For the TM pool, PLANNEDCONCURRENCY
must be proportional to the size of the RAM, the CPU, and the storage subsystem. Depending on the storage type, if you increase PLANNEDCONCURRENCY
for the Tuple Mover threads, you might create a storage I/O bottleneck. Monitor the storage subsystem; if it becomes saturated with long I/O queues, more than two I/O queues, and long latency in read and write, adjust the PLANNEDCONCURRENCY
parameter to keep the storage subsystem resources below saturation level. In addition, you might need to:
- Partition storage data files
- Adjust block-size optimization on storage subsystems such as RAID 5 or RAID 10
- Identify the optimal number of disks in the RAID array
The following statement illustrates how to increase the size of the TM
resource pool and set the concurrency settings for the pool:
=> ALTER RESOURCE POOL tm MEMORYSIZE '4G' PLANNEDCONCURRENCY 4 MAXCONCURRENCY 5;
The WOSDATA
resource pool settings also indirectly affect the Tuple Mover. In automatic mode, INSERT
and COPY
commands use the concurrency setting to determine whether data is small enough to store in WOS or if it should be written to ROS. Therefore, set this value to be the number of concurrent loads you expect to perform in your database. The WOSDATA
resource pool also determines how much RAM the WOS can use.
=> ALTER RESOURCE POOL wosdata MAXMEMORYSIZE '4G' PLANNEDCONCURRENCY 3;
See Managing Workloads and Resource Pool Architecture in this guide and ALTER RESOURCE POOL and Built-In Pools in the SQL Reference Manual.
Managing Data Loads
By default, Vertica automatically decides whether the data should be placed in WOS or stored directly in ROS containers based on the amount of data processed by a COPY
or INSERT
command. Vertica stores large loads directly to disk and stores smaller loads in memory, which it later moves to disk.
For low-latency access to data, use small loads. The automatic Tuple Mover settings are the best option for handling such smaller loads. One exception is for single-node deployments, where a system failure would cause in-memory data to be lost. In this case, you might want to force all data loads to go directly to disk.

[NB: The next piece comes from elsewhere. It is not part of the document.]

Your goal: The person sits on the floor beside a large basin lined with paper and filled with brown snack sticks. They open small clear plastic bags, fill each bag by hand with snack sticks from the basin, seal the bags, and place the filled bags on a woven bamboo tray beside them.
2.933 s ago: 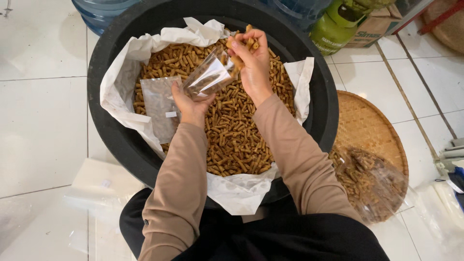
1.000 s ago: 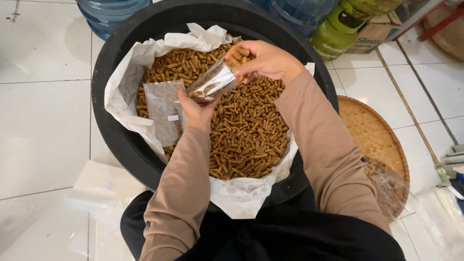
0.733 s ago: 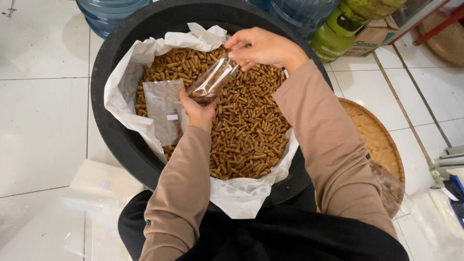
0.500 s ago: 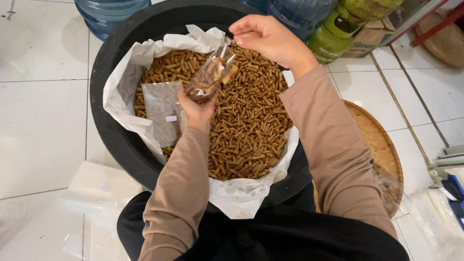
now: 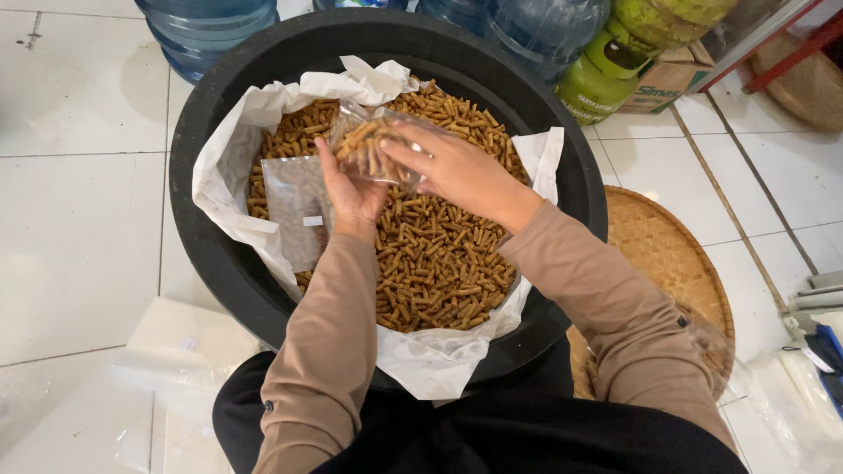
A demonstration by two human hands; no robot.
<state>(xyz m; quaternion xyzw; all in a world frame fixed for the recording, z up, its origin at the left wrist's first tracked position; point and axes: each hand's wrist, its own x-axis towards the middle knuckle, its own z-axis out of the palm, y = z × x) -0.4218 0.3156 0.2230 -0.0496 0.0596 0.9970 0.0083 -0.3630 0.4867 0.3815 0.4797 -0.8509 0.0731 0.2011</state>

For high load rates, you might want the Tuple Mover to check for jobs more frequently by changing the MergeOutInterval
and MoveOutInterval
configuration parameters. Reduce the MoveOutInterval
if you expect the peak load rate to fill the WOS quickly. Reduce MergeOutInterval
if you anticipate performing many DIRECT loads or inserts.

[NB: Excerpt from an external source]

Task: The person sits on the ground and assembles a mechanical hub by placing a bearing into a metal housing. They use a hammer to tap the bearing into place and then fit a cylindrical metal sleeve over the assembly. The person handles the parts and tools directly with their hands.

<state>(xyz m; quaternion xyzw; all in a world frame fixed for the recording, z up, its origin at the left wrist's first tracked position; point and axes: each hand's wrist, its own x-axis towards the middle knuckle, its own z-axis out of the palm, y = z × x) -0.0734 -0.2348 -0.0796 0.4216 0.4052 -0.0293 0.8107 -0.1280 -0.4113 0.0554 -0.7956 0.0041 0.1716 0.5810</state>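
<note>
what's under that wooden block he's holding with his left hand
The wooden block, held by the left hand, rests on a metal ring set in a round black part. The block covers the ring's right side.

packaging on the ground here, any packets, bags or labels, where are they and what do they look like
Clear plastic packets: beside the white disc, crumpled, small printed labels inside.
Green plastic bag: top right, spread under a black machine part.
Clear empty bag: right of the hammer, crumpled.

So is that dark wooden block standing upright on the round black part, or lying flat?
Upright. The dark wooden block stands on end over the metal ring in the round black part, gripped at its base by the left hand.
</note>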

In some cases, you might wish to control how Vertica loads data into ROS or WOS. Vertica provides various options for controlling how it loads data for specific tables and DML operations. This can also affect Tuple Mover behavior. For more information, see Choosing a Load Method.
Adding Threads
If your database is receiving a large volume of data to load or if it is performing many DIRECT loads or inserts, consider allowing the Tuple Mover to perform more operations concurrently by increasing the TM
resource pool until it can keep up with anticipated peak loads. For example:
=> ALTER RESOURCE POOL TM MEMORYSIZE '4G' PLANNEDCONCURRENCY 4 MAXCONCURRENCY 5;
See ALTER RESOURCE POOL and Built-In Pools in the SQL Reference Manual.

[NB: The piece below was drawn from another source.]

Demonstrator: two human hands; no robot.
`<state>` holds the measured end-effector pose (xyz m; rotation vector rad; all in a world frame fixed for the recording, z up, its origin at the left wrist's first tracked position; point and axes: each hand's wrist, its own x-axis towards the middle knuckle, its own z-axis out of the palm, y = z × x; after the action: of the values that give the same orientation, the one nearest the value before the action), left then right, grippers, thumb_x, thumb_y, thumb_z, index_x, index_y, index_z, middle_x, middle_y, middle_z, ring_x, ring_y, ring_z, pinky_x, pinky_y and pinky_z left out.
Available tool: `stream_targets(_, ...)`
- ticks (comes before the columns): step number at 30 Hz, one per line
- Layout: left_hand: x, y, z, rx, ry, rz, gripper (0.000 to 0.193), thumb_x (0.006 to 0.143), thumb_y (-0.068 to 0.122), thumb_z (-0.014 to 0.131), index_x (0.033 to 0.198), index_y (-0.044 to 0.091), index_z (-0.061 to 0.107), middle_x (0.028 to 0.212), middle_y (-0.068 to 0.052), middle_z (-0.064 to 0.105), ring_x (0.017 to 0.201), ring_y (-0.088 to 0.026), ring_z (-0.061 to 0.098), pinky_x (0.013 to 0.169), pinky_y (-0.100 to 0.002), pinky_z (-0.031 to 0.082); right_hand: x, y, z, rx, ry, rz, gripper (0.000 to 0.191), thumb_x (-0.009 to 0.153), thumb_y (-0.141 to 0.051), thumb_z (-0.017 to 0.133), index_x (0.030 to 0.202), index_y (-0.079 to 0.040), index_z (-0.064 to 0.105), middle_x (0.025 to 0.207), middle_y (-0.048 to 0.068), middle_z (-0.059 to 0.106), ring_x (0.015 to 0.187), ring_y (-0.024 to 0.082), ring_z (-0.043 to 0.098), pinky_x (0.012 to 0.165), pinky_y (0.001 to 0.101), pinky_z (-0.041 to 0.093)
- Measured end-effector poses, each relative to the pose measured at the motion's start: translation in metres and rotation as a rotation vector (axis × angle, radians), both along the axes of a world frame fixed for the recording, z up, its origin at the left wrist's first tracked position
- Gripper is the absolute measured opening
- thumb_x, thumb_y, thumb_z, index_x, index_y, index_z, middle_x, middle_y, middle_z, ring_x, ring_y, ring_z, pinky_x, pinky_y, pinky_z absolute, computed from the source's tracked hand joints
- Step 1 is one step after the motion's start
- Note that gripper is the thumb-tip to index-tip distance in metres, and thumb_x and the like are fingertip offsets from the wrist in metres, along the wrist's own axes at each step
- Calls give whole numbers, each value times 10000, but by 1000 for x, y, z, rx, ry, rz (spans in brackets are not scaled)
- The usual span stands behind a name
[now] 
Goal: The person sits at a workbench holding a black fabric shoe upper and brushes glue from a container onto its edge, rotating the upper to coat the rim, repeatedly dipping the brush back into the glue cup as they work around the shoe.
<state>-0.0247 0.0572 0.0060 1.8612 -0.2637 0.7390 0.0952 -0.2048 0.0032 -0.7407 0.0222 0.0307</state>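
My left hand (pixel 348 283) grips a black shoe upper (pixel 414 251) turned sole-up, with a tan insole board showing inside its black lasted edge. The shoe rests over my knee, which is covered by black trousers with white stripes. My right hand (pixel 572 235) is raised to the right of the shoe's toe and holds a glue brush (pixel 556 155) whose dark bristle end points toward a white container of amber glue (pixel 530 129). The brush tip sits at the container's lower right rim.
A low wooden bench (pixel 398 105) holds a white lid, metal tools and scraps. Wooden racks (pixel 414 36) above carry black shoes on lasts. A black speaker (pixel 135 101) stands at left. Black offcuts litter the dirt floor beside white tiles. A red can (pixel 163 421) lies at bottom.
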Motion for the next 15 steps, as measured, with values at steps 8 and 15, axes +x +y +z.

Managing Active Data Partitions
By default, the Tuple Mover assumes that all loads and updates for partitioned tables are going to the same active partition. For example, if a table is partitioned by month, the Tuple Mover expects that after the start of a new month, no data is loaded into the partition for the prior month.
If loads and updates occur to more than one partition, set the ActivePartitionCount
parameter to reflect the number of partitions that will be loading data. For example, if your database receives data for the current month as well as updates to the prior month, set ActivePartitionCount
to 2. For tables partitioned by non-temporal attributes, set ActivePartitionCount
to reflect the number of partitions that will be loaded simultaneously.
For more information, see Managing Partitions.